I recently updated my ifort compiler up to version 188.8.131.52 20191121 (in parallel studio 2020), and running my series of testcases I get some errors. 1. ERRORS: If I compile with the options -gen-interface -warn all -check all -traceback -fpe-all -fp-stack-check -ftrapuv -heap-arrays then I get the following message: forrtl: warning (406): fort: (33): Shape mismatch: The extent of dimension 3 of array DENSITYTEST is 1 and the corresponding extent of array is 2 and the backtrace is referencing to this block : do x= xlim_sup, xlim_inf, -1 do i=0, ilim_sup densitytest(x,:,:) = densitytest(x,:,:) +sum( f(x-v(i,1),:,:, i,:)*factor(x,i, :,:,:), dim=3) enddo enddo 2. MEMORY LEAK: Then if I do all this summation by myself, the program runs but I get memory leaking. I noticed the memory leak by watching the consumption of RAM since my computer was swapping and running slow while I was starting to run my program. Note that I get the same memory leaking if I compile without all the previous debugging option and with or without the summation by hand. (So I think that it is a different problem.) I isolate the memory leakage. It was not a hard task, since it was coming from the next block that use also the intrinsic function sum. The leaking is coming from the following line: do while ( any(densitytest(x,:,:)>densitymax) .AND. any(densitytest(x,:,:)>sum(f(x,:,:,0,:),dim=3)) ) Again here, if I do the summation by myself I get no memory leak. I also compiled my initial code with gfortran and I get no error, no memory leaks and every tests was giving the expected results. Also, with ifort 18 I get no such problems. So, is it a known buggus of the new version ? Or am I missing something ? Best.

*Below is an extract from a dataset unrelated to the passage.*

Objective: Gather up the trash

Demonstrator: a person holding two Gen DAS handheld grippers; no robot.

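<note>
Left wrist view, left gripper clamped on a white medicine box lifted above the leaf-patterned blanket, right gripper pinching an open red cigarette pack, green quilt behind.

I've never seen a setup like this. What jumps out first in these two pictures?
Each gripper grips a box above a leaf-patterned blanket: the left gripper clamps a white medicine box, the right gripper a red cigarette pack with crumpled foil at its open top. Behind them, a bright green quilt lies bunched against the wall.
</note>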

There is another thread on here where there are errors with shape checking (this is new in the latest compiler), you can switch that option off
Not sure about the memory leak.
The problem with the code sample in #1 is the sum is using array slices that are not contiguous so I think the code will be creating temporary arrays on the stack, that can be a problem with stack overflow if they are large. That aside I am guessing there could be a leak in the code that makes the temps.
what do you mean my 'manually doing' do you mean making nested loops to do the summation element by element? mAybe pasting some code would be best.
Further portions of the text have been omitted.